One Afternoon in Your Next Reincarnation
Aug 1 6:00 PM – Aug 16 4:00 PM
Pacific Northwest College of Art (PNCA)
511 NW Broadway
PNCA’s low-residency MFA program is something of a hybrid between a residency program and a traditional MFA. Combining distance-learning and a flexible schedule with intensive residency periods, the program is a different take on the often-costly Master in Fine Arts programs (MFAs) that drive the art world today. Portland artist and curator Srijon Chowdhury has curated the thesis work of the 2019 class for this show. It should be an interesting chance to see work made with Portland in mind while carrying the imprint of sensibilities from beyond the city.

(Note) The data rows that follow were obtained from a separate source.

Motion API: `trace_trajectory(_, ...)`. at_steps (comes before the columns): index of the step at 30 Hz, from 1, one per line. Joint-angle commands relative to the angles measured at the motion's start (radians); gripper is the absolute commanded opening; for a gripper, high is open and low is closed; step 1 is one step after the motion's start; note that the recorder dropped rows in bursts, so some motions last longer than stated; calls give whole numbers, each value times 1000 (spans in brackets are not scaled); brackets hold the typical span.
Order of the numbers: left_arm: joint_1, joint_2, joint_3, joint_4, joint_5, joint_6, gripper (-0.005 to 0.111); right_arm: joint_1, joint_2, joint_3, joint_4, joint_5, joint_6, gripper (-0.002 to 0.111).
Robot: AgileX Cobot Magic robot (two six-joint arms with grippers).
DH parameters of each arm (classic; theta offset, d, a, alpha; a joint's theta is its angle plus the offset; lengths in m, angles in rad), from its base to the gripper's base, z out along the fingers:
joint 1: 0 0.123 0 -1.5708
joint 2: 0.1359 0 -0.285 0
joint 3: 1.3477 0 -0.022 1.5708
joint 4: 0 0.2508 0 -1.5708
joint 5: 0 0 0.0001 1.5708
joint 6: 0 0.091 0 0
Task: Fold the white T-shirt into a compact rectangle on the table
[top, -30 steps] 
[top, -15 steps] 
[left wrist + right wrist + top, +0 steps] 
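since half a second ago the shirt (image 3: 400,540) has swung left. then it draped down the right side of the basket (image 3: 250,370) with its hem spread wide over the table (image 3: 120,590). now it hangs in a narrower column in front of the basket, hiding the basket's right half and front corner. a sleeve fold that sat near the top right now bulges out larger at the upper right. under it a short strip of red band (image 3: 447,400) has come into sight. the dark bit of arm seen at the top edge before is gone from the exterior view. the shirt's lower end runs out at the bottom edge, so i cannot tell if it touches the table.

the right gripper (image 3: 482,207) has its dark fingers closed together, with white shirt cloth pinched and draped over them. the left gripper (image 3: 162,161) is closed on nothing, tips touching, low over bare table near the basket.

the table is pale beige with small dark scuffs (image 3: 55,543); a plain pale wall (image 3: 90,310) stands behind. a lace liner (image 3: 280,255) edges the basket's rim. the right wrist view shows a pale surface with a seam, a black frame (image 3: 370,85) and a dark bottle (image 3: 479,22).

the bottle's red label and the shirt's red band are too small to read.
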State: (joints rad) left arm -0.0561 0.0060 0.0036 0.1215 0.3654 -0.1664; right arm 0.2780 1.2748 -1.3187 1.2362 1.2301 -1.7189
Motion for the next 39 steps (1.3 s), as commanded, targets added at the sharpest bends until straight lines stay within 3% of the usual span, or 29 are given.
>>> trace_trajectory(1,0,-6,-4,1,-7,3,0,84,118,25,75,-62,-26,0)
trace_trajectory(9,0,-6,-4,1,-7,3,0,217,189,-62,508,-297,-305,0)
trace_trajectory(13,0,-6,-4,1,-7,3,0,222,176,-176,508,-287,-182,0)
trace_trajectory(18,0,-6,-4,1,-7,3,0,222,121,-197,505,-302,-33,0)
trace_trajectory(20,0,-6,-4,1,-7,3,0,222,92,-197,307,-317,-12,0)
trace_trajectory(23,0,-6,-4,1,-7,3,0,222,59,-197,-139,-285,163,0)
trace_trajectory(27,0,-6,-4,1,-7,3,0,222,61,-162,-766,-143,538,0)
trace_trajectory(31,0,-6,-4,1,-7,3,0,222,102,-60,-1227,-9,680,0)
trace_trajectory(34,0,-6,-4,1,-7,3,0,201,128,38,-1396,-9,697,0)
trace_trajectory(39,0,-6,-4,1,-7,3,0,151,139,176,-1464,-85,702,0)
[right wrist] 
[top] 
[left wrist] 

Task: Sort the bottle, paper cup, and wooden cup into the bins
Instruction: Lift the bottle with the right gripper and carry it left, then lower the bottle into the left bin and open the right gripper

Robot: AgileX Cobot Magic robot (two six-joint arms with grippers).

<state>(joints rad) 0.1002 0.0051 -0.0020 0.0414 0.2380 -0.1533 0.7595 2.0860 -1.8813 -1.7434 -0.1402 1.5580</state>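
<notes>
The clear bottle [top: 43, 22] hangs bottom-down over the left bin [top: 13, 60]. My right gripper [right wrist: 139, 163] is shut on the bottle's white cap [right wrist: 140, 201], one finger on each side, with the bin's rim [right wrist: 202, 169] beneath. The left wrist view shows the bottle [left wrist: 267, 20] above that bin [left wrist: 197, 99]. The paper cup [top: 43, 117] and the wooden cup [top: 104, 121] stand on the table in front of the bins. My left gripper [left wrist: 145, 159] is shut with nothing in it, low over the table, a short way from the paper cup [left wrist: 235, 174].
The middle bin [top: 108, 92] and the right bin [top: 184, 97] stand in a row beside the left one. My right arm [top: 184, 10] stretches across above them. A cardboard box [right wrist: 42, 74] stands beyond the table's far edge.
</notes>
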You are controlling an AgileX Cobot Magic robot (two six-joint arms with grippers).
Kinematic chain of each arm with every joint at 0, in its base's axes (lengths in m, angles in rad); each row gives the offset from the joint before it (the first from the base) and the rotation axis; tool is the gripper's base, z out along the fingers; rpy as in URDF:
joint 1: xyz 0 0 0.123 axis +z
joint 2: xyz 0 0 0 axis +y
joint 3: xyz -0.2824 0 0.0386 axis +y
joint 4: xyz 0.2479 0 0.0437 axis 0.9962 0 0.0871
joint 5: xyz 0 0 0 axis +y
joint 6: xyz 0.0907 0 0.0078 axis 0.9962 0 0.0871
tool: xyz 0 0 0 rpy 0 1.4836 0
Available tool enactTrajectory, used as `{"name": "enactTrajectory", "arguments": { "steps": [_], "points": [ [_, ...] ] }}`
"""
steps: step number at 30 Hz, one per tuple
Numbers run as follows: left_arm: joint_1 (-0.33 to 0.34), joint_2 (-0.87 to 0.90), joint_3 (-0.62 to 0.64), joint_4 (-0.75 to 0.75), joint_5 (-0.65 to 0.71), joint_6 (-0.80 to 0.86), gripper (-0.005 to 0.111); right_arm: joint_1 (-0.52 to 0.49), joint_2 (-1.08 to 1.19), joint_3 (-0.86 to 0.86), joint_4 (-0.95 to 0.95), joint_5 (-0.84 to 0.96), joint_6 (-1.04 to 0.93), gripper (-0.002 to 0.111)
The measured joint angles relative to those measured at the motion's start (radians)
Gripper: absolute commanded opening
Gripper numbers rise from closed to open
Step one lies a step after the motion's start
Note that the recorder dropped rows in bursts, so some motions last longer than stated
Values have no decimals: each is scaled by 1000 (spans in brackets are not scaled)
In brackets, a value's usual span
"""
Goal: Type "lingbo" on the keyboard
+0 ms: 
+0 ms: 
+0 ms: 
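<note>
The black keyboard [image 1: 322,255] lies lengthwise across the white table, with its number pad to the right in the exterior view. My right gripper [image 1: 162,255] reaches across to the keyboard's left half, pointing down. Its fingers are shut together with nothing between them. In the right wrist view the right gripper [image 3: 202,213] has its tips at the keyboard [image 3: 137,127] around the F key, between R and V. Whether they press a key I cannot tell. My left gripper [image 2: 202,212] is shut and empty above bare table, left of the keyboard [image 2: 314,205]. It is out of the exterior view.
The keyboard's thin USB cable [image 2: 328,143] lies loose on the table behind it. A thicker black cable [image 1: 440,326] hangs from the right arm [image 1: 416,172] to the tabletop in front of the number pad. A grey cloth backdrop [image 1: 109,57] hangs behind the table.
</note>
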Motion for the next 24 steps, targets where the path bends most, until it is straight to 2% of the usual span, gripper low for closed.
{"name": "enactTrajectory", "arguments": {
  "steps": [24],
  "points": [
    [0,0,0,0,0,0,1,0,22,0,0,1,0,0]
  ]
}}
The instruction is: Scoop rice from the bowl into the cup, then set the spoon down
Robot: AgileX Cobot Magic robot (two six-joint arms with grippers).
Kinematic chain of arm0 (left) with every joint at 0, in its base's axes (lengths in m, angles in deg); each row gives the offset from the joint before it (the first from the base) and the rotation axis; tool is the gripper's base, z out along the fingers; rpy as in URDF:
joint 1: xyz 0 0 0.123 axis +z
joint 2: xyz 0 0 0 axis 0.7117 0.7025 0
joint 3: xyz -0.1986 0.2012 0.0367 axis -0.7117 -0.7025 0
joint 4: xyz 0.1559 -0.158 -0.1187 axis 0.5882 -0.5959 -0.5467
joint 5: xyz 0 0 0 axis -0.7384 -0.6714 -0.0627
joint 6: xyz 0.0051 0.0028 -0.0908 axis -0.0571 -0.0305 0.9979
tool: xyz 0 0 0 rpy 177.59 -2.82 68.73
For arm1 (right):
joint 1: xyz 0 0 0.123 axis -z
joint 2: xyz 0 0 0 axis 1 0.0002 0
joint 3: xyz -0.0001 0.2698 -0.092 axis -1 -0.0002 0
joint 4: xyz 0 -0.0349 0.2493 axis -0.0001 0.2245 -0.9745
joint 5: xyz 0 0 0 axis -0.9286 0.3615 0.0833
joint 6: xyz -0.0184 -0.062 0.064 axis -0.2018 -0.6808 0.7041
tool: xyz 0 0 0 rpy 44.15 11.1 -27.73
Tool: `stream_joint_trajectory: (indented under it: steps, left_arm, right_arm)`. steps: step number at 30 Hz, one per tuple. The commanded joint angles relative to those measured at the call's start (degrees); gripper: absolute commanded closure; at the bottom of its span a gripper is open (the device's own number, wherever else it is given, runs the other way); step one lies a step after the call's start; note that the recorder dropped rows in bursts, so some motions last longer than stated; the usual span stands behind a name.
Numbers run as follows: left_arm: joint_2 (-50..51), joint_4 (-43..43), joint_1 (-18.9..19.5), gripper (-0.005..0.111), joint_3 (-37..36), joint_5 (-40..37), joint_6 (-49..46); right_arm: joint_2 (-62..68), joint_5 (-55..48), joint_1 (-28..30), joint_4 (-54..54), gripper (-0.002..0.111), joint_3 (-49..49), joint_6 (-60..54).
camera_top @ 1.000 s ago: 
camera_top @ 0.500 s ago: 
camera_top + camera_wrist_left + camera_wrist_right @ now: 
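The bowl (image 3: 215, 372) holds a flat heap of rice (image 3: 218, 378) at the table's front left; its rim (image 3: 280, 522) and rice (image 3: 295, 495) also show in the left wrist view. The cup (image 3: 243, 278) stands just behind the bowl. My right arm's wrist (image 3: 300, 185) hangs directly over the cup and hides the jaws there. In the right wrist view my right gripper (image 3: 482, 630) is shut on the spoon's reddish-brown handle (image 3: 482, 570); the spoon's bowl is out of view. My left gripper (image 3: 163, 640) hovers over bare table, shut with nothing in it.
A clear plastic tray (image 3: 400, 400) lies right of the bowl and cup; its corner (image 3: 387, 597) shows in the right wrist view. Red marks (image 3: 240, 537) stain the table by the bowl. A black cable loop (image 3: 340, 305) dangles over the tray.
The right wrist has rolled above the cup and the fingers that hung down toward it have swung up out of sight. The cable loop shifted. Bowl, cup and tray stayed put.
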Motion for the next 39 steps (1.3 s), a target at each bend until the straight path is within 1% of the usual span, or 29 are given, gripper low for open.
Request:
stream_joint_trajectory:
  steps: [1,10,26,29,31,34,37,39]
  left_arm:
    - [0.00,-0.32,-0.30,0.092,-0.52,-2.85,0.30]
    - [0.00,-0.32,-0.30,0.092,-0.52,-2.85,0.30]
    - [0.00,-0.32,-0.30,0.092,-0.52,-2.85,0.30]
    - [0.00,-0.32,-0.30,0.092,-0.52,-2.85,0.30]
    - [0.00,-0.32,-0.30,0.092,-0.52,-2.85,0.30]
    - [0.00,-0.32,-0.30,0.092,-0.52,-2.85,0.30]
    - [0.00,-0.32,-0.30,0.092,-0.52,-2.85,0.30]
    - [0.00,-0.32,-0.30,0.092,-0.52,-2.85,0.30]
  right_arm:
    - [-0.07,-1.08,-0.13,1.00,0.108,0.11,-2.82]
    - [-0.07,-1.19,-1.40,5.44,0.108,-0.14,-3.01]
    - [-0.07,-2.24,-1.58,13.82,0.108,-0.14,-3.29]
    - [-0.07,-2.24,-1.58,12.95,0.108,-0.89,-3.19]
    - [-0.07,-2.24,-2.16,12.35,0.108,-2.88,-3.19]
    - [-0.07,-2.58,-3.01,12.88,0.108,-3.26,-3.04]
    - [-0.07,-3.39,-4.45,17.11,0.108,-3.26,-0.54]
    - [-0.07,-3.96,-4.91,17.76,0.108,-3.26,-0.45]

Toughened to Wind and Sun: Women Photographing the Landscape
Aug 10, 2019 – Mar 8, 2020
Portland Art Museum
1219 SW Park Avenue
Drawn almost entirely from the Museum’s permanent collection, this exhibition celebrates an exceptional and underrepresented part of photographic history: nature photography by early-twentieth century women. Pictoralist Anne Brigman regularly hiked into the Sierra Nevada mountain range with her medium-format camera to produce some of the most haunting images of the show. “I slowly found my power with the camera among the junipers and tamarack pines of the high, storm-swept altitudes,” said Brigman.
PAM notes that “although women were active in photography from the medium’s earliest period, the terrain beyond the home was the purview of male photographers. Images of hard-to-reach scenic wonders made by men continue to influence our understanding of landscape photography and punctuate its history.” The photographs in this show reveal an important, broader history of outdoor photography. Sara Cwynar, Wendy Red Star, and Penelope Umbrico’s contributions to the exhibition show how women continue to push the boundaries in this field.

La Strada dei Pastelli
Saturday, August 10 and Sunday, August 11 from 11:00 am-6:00 pm
Cedar Hills Crossing Shopping Complex
3205 SW Cedar Hills Blvd, Beaverton, OR 97005
This is the inaugural event in what the 2D4D arts organization plans to be an annual outdoor chalk drawing festival. With a mission statement that specifically calls out the importance of “bridging interaction between the arts and non-arts communities.” The August event, La Strada Dei Pastelli or “Street of Pastels” is named in honor of the 500-year old tradition of Italian street painting and features fifteen professional chalk artists drawn from around the country who were invited to complete large-scale drawings on the street in 48 hours or less. Free and open to the public, the festival also features musical performances including Portland Opera A La Cart. This is sure to be a family-friendly, fun outdoor event full of art and music.
Stephanie Simek

August 17- September 14
Melanie Flood Projects
420 SW Washington St., #301
Portland- and Seattle-based artist Stephanie Simek brings her multidisciplinary, sculptural, and scientific experimentation to Melanie Flood Projects later this month. Magnetic phenomena, holograms, lasers, growing cystals, and handmade sound devices are just as likely to appear in Simeks’s shows as are intricate sculptures or succulent plants. Astute gallery-goers might recall her delightful urn that held a crystallized key that could only be viewed in hologram via a convex mirror at the recent PDX Contemporary group show, Speculative Frictions. Don’t miss this chance to see more new work by this talented Northwest artist.